Bartels v. Westchester County

Decision Date07 July 1980
Citation429 N.Y.S.2d 906,76 A.D.2d 517
PartiesJohn R. BARTELS, as Guardian ad Litem, etc., Respondent, v. The COUNTY OF WESTCHESTER et al., Appellants, et al., Defendants.
CourtNew York Supreme Court — Appellate Division

Samuel S. Yasgur, County Atty., White Plains (Bein, Campbell & Cunnion, Scarsdale, Anthony J. Caputo, Joseph J. Buderwitz, Jr., White Plains, of counsel), for appellants.

Warren Whitfield Wells, White Plains (Grenville T. Keogh, New Rochelle, of counsel), for respondent.

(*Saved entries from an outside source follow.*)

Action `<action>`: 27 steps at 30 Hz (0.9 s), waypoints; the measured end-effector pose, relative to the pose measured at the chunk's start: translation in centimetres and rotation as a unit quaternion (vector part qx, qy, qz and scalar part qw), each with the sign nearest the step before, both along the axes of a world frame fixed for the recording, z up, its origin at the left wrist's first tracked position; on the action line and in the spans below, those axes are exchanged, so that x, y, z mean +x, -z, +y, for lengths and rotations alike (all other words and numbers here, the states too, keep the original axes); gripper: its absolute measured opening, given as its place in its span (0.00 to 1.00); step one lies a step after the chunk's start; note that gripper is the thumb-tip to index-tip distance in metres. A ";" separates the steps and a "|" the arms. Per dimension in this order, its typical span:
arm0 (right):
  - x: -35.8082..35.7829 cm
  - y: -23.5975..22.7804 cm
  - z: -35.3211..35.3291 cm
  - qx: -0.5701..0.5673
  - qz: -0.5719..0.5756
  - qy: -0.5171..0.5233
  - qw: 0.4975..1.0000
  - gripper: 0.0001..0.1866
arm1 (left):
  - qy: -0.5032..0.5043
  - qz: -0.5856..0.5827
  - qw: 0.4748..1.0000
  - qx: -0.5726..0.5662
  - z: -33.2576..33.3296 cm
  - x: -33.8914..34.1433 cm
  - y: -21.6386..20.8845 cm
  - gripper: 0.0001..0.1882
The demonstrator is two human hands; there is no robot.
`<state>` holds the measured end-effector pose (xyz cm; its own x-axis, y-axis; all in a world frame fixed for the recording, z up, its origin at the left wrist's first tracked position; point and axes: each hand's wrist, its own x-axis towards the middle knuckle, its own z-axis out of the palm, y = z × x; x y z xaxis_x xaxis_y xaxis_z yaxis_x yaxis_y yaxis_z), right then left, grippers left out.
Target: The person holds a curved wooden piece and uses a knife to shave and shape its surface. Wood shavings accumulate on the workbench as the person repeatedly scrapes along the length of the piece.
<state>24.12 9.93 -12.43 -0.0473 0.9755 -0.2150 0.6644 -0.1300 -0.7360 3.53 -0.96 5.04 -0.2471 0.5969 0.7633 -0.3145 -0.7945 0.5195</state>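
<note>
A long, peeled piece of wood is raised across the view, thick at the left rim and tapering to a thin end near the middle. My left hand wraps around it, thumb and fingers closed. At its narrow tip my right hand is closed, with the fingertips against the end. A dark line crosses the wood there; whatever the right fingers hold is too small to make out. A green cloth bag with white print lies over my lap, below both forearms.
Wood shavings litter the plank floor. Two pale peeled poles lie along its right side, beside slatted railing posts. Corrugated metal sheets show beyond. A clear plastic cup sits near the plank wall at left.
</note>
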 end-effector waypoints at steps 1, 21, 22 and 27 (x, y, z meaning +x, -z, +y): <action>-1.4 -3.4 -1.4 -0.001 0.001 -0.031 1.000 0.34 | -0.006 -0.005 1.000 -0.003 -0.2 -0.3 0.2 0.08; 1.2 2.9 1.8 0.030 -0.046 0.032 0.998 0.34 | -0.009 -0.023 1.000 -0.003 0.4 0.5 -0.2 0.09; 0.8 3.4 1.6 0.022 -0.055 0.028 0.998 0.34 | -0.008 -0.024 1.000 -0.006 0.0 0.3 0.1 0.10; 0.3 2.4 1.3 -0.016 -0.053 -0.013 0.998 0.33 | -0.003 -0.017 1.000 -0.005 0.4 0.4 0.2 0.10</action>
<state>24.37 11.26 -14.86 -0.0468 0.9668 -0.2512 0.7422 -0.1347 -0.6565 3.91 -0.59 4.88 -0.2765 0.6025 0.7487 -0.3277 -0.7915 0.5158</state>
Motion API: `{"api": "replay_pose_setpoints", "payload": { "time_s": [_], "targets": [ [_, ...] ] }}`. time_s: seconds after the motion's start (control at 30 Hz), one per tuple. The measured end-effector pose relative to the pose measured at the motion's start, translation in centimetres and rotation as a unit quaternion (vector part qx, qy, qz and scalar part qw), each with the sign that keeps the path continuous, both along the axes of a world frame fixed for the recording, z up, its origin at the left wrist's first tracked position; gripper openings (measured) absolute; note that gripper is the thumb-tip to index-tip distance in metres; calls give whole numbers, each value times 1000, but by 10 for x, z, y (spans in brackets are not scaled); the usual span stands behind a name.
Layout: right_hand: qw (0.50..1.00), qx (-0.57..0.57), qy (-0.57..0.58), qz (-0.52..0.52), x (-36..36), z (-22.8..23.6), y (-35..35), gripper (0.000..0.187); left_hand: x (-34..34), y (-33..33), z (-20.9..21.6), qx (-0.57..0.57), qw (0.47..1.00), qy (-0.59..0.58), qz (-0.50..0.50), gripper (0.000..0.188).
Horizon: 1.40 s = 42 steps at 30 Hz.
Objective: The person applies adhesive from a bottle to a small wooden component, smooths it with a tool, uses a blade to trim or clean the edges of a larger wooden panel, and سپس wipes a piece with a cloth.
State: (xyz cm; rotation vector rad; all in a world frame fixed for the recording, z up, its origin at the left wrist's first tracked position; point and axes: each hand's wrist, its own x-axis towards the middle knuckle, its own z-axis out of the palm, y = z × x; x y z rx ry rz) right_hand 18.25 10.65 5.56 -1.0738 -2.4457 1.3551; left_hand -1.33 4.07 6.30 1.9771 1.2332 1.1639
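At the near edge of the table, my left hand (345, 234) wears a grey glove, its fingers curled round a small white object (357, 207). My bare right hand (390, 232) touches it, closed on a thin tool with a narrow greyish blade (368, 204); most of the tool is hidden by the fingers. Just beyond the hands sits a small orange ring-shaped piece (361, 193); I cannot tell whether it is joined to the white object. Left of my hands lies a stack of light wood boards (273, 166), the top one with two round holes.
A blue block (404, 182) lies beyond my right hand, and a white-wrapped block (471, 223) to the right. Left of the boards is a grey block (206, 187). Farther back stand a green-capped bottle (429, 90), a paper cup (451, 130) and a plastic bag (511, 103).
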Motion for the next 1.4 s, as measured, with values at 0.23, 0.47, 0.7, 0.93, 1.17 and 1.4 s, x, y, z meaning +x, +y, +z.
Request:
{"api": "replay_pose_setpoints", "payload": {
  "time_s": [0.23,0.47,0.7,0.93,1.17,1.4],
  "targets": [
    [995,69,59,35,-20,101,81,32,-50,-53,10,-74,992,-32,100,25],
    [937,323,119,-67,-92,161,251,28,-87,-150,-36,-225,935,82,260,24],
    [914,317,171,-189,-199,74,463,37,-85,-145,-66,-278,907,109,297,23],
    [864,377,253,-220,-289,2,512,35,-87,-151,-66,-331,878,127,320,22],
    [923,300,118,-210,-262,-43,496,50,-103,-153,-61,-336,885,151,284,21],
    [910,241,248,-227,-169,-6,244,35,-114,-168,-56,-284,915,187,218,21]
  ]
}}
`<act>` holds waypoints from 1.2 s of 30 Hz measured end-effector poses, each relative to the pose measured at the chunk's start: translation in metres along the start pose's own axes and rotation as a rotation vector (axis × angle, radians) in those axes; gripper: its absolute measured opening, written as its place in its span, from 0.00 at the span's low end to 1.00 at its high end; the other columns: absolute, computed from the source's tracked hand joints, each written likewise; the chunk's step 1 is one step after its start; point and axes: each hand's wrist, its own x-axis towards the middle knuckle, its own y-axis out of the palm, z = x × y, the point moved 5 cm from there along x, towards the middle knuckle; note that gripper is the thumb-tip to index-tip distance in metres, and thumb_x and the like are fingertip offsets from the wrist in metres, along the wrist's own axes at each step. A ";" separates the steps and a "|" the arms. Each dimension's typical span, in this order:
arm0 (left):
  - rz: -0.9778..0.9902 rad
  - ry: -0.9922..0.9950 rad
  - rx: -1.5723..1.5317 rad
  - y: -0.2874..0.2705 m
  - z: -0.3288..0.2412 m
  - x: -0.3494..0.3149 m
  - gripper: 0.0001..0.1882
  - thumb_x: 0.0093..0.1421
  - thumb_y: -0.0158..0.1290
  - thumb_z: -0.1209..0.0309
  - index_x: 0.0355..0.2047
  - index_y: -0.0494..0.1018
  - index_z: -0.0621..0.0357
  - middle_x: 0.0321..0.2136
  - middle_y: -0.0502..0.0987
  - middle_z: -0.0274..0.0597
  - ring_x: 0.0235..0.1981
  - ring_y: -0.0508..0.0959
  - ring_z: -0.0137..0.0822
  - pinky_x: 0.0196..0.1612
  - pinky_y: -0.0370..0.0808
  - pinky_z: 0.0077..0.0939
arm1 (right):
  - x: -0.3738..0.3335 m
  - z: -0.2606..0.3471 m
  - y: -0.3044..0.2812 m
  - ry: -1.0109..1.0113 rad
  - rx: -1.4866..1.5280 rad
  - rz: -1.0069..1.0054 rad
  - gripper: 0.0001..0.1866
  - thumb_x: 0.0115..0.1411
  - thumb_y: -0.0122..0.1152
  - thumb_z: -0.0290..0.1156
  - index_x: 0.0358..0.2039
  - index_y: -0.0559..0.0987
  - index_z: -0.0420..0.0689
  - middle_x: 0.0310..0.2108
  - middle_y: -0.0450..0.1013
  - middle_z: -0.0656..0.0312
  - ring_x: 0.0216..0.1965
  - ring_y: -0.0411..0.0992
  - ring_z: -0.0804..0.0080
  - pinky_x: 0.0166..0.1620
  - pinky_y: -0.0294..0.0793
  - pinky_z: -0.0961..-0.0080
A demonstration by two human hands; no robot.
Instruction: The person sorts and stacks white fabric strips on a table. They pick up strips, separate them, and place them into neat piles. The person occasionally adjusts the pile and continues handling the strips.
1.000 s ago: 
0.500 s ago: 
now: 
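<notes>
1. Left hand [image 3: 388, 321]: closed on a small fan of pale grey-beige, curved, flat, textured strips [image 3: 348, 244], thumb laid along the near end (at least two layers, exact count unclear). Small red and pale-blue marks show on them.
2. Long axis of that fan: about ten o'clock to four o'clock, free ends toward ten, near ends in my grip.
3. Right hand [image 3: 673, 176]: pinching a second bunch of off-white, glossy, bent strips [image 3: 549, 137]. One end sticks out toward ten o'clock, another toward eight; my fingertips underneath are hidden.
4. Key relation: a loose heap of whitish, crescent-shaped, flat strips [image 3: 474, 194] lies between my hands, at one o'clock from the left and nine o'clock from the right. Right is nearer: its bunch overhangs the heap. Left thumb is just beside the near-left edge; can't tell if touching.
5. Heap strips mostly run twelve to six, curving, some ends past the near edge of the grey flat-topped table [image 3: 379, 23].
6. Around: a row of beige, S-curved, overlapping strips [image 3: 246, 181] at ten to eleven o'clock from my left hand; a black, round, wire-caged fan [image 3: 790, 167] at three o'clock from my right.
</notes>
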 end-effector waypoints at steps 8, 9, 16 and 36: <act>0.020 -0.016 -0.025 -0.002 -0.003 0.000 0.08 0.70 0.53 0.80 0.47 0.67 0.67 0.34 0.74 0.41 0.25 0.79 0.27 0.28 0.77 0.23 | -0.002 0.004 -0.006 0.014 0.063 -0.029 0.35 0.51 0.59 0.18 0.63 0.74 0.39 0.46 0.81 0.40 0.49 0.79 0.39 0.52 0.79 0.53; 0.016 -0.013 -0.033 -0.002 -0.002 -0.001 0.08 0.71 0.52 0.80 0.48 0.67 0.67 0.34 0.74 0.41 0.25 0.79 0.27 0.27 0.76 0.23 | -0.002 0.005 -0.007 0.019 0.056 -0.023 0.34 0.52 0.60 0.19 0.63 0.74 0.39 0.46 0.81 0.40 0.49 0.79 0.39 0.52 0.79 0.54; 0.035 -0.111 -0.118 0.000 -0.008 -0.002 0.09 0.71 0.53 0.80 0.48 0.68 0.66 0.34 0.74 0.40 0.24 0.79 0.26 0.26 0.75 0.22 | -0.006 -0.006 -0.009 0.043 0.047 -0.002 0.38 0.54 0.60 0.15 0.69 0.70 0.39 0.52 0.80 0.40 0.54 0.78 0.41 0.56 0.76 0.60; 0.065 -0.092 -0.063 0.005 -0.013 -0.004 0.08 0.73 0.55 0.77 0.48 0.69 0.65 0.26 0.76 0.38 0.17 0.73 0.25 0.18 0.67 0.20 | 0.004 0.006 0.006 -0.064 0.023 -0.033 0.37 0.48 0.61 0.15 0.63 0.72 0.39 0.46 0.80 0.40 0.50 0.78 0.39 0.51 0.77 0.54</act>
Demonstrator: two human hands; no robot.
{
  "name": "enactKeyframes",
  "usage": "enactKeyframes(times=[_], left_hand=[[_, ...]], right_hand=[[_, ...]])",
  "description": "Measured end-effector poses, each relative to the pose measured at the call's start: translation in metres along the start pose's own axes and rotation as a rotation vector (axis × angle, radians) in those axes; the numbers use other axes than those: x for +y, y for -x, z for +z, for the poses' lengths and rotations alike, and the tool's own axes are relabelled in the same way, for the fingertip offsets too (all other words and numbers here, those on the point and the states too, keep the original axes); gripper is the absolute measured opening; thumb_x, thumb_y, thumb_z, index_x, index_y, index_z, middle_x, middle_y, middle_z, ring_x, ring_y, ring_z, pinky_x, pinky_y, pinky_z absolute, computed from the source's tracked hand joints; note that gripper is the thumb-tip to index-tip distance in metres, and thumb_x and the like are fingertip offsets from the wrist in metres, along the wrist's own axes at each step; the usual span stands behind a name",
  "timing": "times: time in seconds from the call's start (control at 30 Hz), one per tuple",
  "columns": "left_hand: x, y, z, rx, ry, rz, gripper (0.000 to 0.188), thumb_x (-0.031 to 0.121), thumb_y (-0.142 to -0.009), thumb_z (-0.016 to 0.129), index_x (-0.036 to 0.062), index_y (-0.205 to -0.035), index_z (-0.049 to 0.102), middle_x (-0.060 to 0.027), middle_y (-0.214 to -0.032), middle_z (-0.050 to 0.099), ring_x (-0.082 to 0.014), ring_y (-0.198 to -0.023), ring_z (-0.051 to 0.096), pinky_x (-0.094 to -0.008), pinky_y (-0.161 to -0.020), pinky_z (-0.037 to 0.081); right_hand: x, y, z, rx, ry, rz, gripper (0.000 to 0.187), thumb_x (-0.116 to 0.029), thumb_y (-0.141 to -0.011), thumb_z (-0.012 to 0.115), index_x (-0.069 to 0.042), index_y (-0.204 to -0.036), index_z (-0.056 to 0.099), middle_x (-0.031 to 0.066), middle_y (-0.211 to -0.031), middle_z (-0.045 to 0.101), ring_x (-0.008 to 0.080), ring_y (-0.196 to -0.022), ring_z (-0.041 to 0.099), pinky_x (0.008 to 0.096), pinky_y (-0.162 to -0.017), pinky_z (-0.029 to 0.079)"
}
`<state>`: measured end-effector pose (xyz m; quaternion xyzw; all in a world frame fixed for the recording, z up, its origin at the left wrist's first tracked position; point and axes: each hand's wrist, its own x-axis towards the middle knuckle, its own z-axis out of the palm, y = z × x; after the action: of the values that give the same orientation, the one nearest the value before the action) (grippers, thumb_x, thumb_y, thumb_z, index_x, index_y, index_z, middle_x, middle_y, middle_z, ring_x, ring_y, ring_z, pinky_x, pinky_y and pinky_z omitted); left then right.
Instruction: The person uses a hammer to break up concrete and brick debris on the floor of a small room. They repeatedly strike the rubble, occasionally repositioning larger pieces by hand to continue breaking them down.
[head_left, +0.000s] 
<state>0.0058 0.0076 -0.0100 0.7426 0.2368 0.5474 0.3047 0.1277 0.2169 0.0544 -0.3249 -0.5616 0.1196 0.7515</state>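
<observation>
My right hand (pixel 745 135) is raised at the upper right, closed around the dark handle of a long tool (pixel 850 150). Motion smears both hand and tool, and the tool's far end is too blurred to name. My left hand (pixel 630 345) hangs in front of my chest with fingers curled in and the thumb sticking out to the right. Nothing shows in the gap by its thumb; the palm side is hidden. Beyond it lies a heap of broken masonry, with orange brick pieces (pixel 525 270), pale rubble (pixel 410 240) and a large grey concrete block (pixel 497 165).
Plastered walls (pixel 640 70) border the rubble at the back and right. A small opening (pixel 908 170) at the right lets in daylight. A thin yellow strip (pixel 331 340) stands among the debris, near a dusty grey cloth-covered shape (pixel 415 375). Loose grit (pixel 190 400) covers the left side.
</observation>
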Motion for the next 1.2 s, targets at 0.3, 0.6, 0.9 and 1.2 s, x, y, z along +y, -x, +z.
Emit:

Before MOLLEN, P. J., and HOPKINS, TITONE and MANGANO, JJ.

HOPKINS, Justice.

May a county be liable for injuries suffered by an infant remanded to the county's custody caused by the negligence of the county's employees in the placement and supervision of the infant in the care of persons who were not proper foster parents? We answer this question in the affirmative and thus affirm Trial Term which denied the appellants' motion to dismiss the amended complaint for failure to state a cause of action.

I

The infant plaintiff was born on October 18, 1971. This action was commenced in August, 1974.

The amended complaint, pieced out by the bill of particulars and the papers submitted on behalf of and in opposition to the motion to dismiss, alleges these facts:

Sometime after her birth, the infant plaintiff was remanded to the county's Department of Social Services and its Foster Care Program. The department thereafter placed the infant in the care of the defendants Thomas Murphy and Maryanne Murphy as foster parents.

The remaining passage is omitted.